The communications software was crude and finicky: it was hard to run connections that supported both Ethernet (or Token Ring, remember that?) on the local office network and then switch to remote IP connections when you went on the road. I was using Fetch for file transfer (I still like that program, it is so dirt simple to use) and Mosaic, the first Web browser that came out that Illinois campus where a young Marc Andreessen was studying before he made it rich at Netscape. Companies such as Netmanage and Spry were packaging all the various programs that you needed to get online with an “Internet in a Box.” This was a product that was a bit different from that described in “The IT Crowd” TV show a few years later:
Back in 1994, I had a column in Infoworld where I mentioned that configuring TCP/IP was “an exercise in learning Greek taught by an Italian.” My frustration was high after trying a series of products, each of which took several days worth of tech support calls and testing various configurations with software and OS drivers to make them work. Remember NDIS and the protocol.ini file? You had to be familiar with that if you did a lot of communicating, because that is where you had to debug your DOS and early Windows communications strings. When they did work it was only with particular modems.
Finding an Internet service provider wasn’t easy. There were a few hardy souls that tried to keep track of which providers offered service, through a combination of mailing lists and other online documents. Of course, the Web was just getting started. Getting a dot com domain name was free – you merely requested one and a few seconds later it was yours. Before I had strom.com, I was using Radiomail and MCIMail as two options for Internet-accessible email addresses.
Indeed, mobility meant often using different modems with different software tools. When I traveled, I took four of them with me: cc:Mail (to correspond with my readers and to file my columns with the editors), Smartcom (to pick up messages on MCI Mail and others that I connected to from time to time), Eudora (for reading my Internet mail), and Versaterm AdminSlip (for connecting to my Internet service provider).

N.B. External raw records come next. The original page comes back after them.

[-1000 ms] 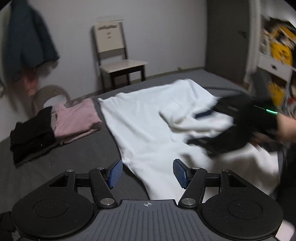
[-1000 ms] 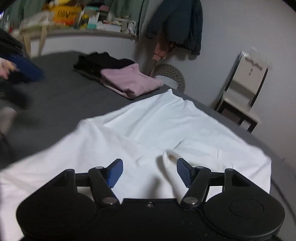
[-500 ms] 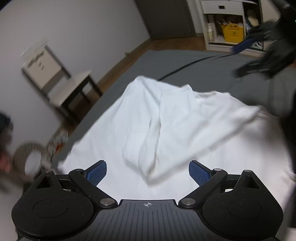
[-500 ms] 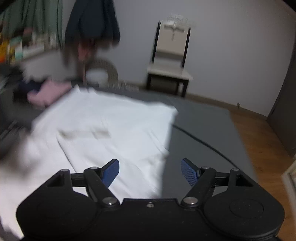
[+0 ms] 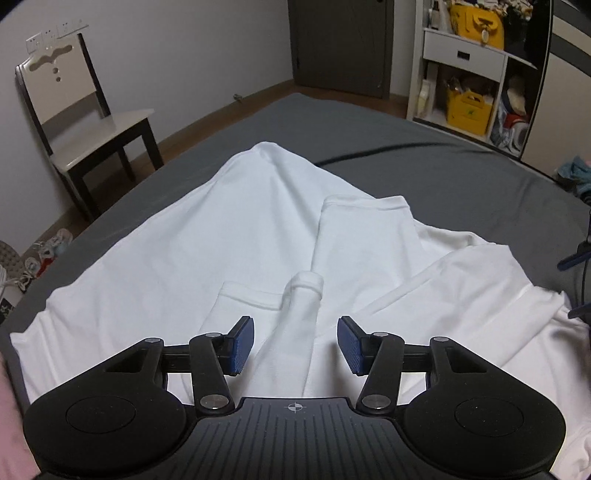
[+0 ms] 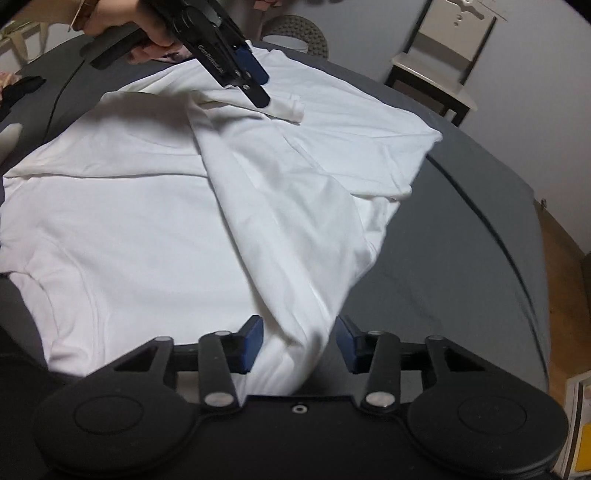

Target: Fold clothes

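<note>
The left gripper (image 5: 295, 345) hangs low with its blue-padded fingers (image 5: 242, 345) spread wide apart. The right gripper (image 6: 298, 343) is likewise parted, pads well apart. In the right wrist view a hand (image 6: 146, 26) grips the left tool's handle at far left

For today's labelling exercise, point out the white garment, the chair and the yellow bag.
white garment (image 5: 207, 236), left wrist view, flat body panel.
chair (image 5: 107, 127), left wrist view, seat.
yellow bag (image 5: 467, 112), left wrist view, front face.

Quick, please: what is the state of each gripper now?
Left gripper: open, a fold of the white garment between its fingers.
Right gripper: open, white fabric between its fingers.
</note>
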### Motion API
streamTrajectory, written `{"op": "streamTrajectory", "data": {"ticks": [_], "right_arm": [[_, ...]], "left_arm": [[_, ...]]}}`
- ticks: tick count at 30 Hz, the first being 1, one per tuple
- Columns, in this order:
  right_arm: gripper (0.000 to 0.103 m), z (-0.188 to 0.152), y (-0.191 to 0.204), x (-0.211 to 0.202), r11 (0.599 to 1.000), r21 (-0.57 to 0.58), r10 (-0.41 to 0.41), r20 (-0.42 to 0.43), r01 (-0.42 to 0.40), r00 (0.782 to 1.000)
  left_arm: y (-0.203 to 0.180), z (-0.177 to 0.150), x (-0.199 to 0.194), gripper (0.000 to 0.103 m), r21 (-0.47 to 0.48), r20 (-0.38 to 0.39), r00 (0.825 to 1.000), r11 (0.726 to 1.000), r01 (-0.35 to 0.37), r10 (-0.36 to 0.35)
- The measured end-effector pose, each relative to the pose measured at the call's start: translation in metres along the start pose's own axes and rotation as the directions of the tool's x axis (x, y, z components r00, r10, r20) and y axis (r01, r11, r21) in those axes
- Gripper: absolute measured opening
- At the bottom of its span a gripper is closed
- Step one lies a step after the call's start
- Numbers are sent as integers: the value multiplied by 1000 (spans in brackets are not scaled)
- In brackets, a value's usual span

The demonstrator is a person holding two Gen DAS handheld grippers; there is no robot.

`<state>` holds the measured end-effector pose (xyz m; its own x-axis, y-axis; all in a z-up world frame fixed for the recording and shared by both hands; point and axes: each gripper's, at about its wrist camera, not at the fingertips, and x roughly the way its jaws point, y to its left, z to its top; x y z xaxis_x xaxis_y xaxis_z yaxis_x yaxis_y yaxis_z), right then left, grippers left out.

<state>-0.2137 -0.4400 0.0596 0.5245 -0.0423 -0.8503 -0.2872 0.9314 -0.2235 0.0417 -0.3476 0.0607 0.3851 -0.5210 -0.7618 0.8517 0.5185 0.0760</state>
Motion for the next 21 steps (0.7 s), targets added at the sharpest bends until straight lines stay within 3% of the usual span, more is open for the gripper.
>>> {"op": "streamTrajectory", "data": {"ticks": [5, 8, 9, 10, 13, 15, 18, 21], "right_arm": [[38, 8, 14, 7, 993, -109, -52, -29, 49, 998], [38, 8, 23, 10, 985, -148, -89, -33, 83, 995], [36, 8, 23, 11, 984, -154, -96, -39, 89, 995], [35, 7, 24, 12, 982, -161, -104, -45, 96, 994], [27, 7, 24, 15, 980, -172, -113, -53, 103, 992], [6, 6, 23, 16, 978, -180, -117, -55, 106, 992], [4, 7, 23, 15, 976, -193, -115, -42, 105, 992], [3, 7, 26, 3, 974, -197, -111, 16, 112, 994]], "left_arm": [[-2, -6, 11, 50, -5, -18, 1000, 1000, -12, 12], [-5, -7, 14, 22, -7, -27, 1000, 1000, -13, 13], [-4, -7, 14, 8, -20, -28, 1000, 1000, 0, -1], [-3, -7, 13, 2, -31, -23, 1000, 999, 7, -8], [5, -9, 5, 2, -87, 15, 1000, 996, 1, 0], [18, -12, -4, 2, -173, 61, 998, 985, -13, 24], [49, -23, -26, 2, -354, 148, 982, 934, -56, 115], [84, -47, -45, 2, -582, 166, 953, 805, -114, 255]]}}
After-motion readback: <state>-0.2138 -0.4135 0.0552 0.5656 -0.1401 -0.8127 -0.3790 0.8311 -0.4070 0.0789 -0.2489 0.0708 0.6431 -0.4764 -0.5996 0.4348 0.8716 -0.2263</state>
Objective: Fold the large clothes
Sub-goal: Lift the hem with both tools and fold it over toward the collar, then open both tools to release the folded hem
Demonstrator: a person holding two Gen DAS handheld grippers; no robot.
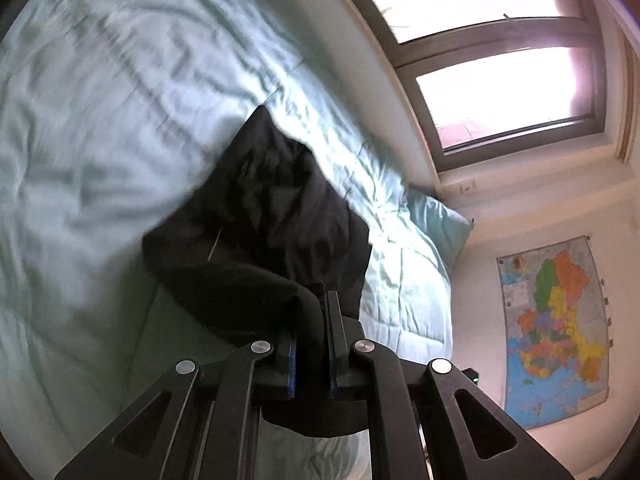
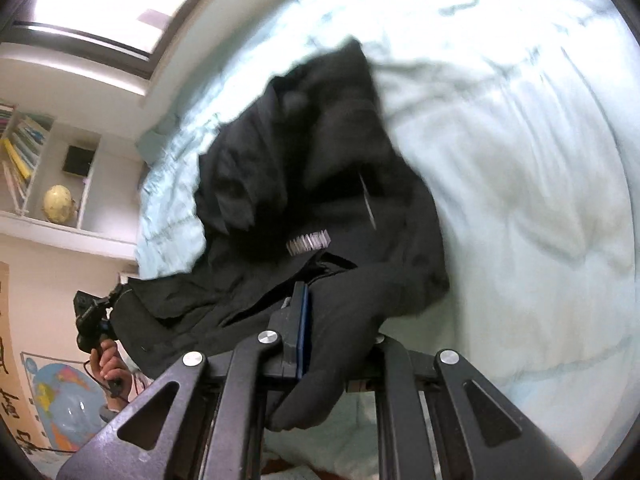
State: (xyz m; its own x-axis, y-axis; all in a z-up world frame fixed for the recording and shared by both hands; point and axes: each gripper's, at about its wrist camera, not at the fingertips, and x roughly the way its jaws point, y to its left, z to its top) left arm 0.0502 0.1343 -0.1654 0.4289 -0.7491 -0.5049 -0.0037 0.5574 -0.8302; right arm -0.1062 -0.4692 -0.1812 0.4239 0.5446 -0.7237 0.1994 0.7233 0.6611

That was a lot of gear and software to keep track of.
With all of these modems, if you can imagine, the telephone network was our primary means of connection when we were on the road. Of course, back then we were paying for long distance phone calls, and we tried to minimize this by finding collections of “modem pools” to dial into that were a local call away. Back then I was paying $100 a month for dial up! Then ISDN came along and I was paying $100 for 128 kbps! Now I pay $40 a month for broadband access. I guess things have improved somewhat.